ちなみに飯田くんは家からの距離の関係で、都内の別の中学に進学するらしい。連絡先は交換したので、元旦には年賀状を送るつもりだ。
周りを見ると他の人達も似たようなモンだ。さっき入学式の会場に入っていった女子二人は同じクラスになったことをお互いに喜んでいた。

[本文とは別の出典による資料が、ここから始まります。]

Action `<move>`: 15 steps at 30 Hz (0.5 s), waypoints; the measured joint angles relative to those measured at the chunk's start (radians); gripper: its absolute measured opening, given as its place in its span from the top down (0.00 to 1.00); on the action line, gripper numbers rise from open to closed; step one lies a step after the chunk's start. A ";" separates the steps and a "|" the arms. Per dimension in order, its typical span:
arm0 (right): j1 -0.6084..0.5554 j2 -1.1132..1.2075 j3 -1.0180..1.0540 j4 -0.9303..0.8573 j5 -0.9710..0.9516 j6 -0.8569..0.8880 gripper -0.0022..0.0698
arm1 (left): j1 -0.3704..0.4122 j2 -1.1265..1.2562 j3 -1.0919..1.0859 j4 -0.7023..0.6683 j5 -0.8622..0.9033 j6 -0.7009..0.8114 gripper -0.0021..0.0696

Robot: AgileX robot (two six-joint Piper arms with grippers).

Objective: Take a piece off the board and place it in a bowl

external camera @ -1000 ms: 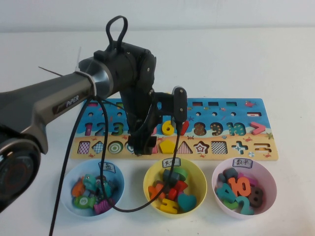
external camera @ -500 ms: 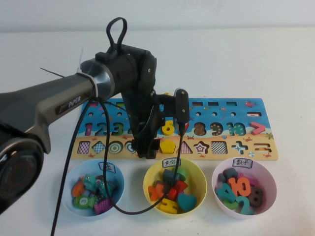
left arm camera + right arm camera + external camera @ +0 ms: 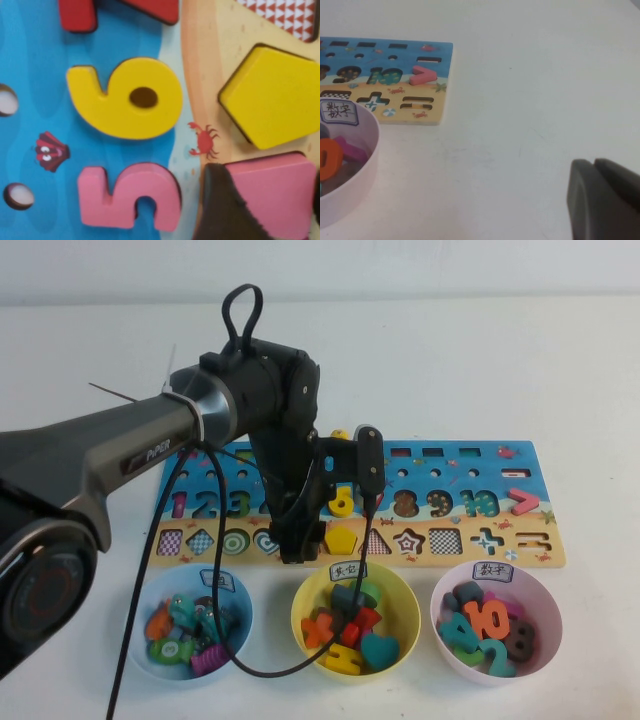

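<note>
My left gripper (image 3: 291,552) is down on the puzzle board (image 3: 520,540), jaws part-open around the pink trapezoid block (image 3: 272,192), not yet lifted. The yellow bowl (image 3: 400,655) waits at 6 o'clock. My right gripper (image 3: 602,202) is parked on the bench, jaws closed.
</note>
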 joint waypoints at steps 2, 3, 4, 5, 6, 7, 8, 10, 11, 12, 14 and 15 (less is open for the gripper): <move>0.000 0.000 0.000 0.000 0.000 0.000 0.99 | 0.000 0.000 0.000 0.000 0.000 0.000 0.58; 0.000 0.000 0.000 0.000 0.000 0.000 0.99 | 0.000 0.000 0.000 0.000 0.000 0.000 0.58; 0.000 0.000 0.000 0.000 0.000 0.000 0.99 | 0.000 0.000 0.000 0.000 0.000 0.000 0.58; 0.000 0.000 0.000 0.000 0.000 0.000 0.99 | 0.000 0.000 0.000 0.001 0.000 0.000 0.58; 0.000 0.000 0.000 0.000 0.000 0.000 0.99 | 0.000 0.000 0.000 0.004 0.000 0.000 0.58; 0.000 0.000 0.000 0.000 0.000 0.000 0.99 | 0.000 0.000 0.000 0.005 0.000 0.000 0.58; 0.000 0.000 0.000 0.000 0.000 0.000 0.99 | 0.000 0.000 0.000 0.009 0.000 0.000 0.58; 0.000 0.000 0.000 0.000 0.000 0.000 0.99 | 0.000 0.000 0.000 0.013 0.000 0.000 0.58; 0.000 0.000 0.000 0.000 0.000 0.000 0.99 | 0.000 0.000 0.000 0.013 0.000 0.000 0.58; 0.000 0.000 0.000 0.000 0.000 0.000 0.99 | 0.000 0.000 0.000 0.015 0.000 0.000 0.58; 0.000 0.000 0.000 0.000 0.000 0.000 0.99 | 0.000 -0.002 0.000 0.017 0.002 0.000 0.58; 0.000 0.000 0.000 0.000 0.000 0.000 0.99 | 0.000 -0.003 0.000 0.019 0.002 0.000 0.58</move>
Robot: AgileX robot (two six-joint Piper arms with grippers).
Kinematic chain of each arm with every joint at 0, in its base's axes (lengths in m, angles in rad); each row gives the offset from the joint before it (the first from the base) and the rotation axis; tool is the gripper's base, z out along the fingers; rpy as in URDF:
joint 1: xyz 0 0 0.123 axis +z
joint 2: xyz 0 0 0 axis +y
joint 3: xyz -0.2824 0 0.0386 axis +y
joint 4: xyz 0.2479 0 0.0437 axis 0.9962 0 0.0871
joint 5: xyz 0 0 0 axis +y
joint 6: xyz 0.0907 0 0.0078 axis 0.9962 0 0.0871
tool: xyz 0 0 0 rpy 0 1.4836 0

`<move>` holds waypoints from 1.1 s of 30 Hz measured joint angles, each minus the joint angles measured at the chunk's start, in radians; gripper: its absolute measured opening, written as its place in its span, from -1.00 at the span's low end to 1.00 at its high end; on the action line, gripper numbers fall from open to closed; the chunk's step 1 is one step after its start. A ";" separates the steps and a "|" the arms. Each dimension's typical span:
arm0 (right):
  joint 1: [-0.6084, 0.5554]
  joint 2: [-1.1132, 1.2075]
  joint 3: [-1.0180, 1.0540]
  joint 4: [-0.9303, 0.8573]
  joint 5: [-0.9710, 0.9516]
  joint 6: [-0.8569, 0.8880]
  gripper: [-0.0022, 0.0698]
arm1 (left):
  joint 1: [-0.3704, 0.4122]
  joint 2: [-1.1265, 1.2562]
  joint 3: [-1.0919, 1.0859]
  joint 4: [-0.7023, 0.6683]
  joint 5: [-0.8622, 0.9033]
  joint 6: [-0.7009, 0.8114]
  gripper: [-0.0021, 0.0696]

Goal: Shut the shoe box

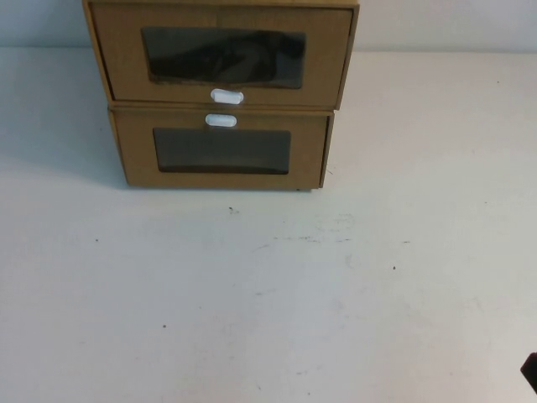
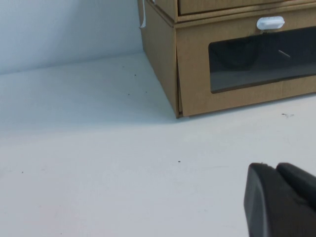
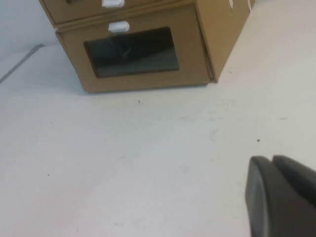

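Two brown cardboard drawer boxes are stacked at the back of the white table. The shoe box (image 1: 222, 54) is the upper one, with a wide dark window and a white pull tab (image 1: 226, 96) below it. Its front overhangs the lower box a little in the high view. Only its lower edge shows in the left wrist view (image 2: 222, 6) and the right wrist view (image 3: 84, 10). My left gripper (image 2: 274, 168) is shut and empty, low over the table, well short of the boxes. My right gripper (image 3: 270, 160) is also shut and empty, and shows as a dark corner (image 1: 530, 371) at the near right.
The lower box (image 1: 222, 151) has its white tab (image 1: 221, 120) above its window and stands on the table (image 1: 268, 294). A pale wall rises behind the boxes. Small dark specks mark the table top.
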 joint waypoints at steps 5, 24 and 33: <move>0.000 0.000 0.011 0.001 0.051 0.001 -0.97 | 0.000 0.000 0.000 0.000 0.003 0.000 -0.95; -0.141 -0.026 0.011 -0.150 0.119 0.001 -0.97 | 0.000 0.000 0.000 0.000 0.006 0.000 -0.95; -0.444 -0.170 0.011 -0.168 0.162 0.001 -0.97 | 0.000 0.000 0.000 0.000 0.007 0.000 -0.95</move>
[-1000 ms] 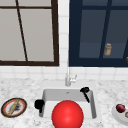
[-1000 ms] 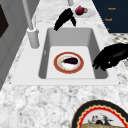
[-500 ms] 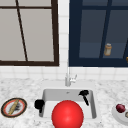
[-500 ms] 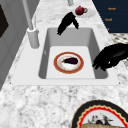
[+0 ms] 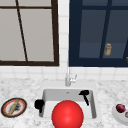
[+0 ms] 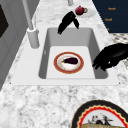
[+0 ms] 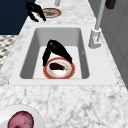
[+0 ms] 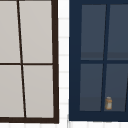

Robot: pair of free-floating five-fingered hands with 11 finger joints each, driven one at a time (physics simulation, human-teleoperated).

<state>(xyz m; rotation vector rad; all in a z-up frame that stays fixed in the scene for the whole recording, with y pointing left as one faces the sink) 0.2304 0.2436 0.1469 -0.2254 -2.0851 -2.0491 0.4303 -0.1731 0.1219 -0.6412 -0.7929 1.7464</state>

友達がぎゃあぎゃあやってるのを流しながらぼんやり体育館に吸い込まれていく新入生を眺めていると、じっと自分も見られている感覚。露伴だ。
「別にいつもと変わらないな。ちょびっと入学ってイベントに夢を持ちすぎていたみたいだ」
『そうか?なんだか特別な感じするだろ〜?あ、でもここの生徒、ウチのとことあと二つの小学校持ち上がりなんだと。つまり三分の一が同小』
「どうりで。感動も何もないな」
そのすぐ後ろを、期待に胸ふくらませってのが似合う顔つきをしたやつが通って行く。次の女の子は不安そうな顔で会場を覗きこんで、それからやっと入っていった。だけど、おれの親友は過剰な期待もぼんやりとした不安も何一つ持ち合わせていないようなツラで柱にもたれかかっている。
どうしてこうも違いが出てくるのか、と親友と周りとの違いに呆れかけた時、そいつは騒ぐ友人達から目を離してこちらに目を向けた。

「ひとつ、思ったんだが」
『?』


「中学生になっても不安が無いのは、幸彦。君がいるからってのもあるかもな」
ふわりとめったに見せないような笑顔をつくる露伴に、何も言えなくなった。



「おい、お前らもそろそろ入るぞ」
「分かってるさ。おい、幸彦……幸彦?」
自分が呼ばれているのに気がついて、慌てて後を追いかける。
さっきは動けなかった。何とも言えない感覚。率直に頼られていると伝えられた時の感情はこっ恥ずかしいというんだろうか、嬉しいというんだろうか。

『………』
「緊張しすぎじゃあないのか」
『ウルセーなぁ〜てめーのせいだぜッ!』
ただ、隣に並ぶこいつがこれからもずっと傍にいることに、確かに安心を覚えた。